■ TASK: Whenever a line in the entries below contains the string "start", copy that line.

■ THE DATA:
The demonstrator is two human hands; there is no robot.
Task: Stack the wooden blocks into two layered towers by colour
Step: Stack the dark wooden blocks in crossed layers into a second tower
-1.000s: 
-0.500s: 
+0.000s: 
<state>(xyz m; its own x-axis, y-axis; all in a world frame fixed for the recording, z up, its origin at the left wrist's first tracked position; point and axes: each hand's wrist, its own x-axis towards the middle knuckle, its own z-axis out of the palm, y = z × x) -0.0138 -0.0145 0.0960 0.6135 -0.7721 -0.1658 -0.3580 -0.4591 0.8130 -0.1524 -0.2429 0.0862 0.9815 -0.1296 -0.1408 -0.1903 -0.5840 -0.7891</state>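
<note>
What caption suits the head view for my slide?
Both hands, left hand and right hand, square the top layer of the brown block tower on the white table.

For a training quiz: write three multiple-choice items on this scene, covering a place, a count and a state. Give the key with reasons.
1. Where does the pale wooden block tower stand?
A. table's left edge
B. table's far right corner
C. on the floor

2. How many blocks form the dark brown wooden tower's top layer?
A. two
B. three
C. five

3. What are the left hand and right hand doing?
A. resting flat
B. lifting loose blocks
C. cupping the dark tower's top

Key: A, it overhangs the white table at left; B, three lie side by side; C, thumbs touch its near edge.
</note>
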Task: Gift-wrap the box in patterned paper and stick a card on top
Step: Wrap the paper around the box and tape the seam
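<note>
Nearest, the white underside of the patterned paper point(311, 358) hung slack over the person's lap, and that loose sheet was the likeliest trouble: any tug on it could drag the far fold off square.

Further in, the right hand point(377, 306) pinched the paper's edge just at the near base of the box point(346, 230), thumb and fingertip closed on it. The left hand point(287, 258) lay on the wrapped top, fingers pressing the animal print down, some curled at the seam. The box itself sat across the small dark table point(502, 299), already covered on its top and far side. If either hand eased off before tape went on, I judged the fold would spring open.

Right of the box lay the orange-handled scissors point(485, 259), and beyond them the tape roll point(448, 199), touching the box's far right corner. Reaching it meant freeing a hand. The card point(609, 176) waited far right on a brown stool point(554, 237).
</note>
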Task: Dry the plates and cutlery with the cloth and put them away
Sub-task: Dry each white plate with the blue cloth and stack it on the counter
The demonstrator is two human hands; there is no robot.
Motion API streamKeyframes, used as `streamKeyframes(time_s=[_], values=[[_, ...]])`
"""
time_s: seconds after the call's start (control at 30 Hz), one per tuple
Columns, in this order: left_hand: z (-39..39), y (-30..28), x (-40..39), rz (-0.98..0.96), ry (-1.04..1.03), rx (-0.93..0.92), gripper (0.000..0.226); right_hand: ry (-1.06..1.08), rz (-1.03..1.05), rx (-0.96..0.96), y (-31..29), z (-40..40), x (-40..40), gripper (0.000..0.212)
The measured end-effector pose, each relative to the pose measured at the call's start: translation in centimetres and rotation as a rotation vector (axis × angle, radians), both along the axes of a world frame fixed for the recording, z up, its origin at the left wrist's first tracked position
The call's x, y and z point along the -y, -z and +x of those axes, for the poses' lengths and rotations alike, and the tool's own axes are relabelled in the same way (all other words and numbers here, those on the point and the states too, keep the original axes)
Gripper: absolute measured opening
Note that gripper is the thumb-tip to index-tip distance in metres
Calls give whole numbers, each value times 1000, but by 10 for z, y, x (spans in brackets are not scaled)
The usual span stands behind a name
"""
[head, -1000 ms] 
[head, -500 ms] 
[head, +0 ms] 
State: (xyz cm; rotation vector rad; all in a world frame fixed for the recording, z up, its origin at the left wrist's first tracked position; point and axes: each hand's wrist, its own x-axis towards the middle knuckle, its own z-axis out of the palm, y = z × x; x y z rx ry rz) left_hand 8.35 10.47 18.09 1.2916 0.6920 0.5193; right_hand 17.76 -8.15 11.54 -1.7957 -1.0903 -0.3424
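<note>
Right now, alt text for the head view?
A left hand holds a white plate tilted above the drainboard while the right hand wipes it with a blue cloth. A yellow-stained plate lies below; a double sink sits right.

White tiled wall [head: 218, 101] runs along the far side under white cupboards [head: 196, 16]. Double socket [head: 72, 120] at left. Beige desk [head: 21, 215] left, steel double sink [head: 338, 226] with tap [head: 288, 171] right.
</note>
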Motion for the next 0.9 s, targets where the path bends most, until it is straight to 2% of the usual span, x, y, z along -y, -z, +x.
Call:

■ RESPONSE TO THE TASK:
time_s: seconds after the call's start (control at 30 Hz), one per tuple
The measured end-effector pose, each relative to the pose measured at the call's start: translation in centimetres and rotation as a rotation vector (axis × angle, radians), both along the axes of a world frame fixed for the recording, z up, its origin at the left wrist's first tracked position

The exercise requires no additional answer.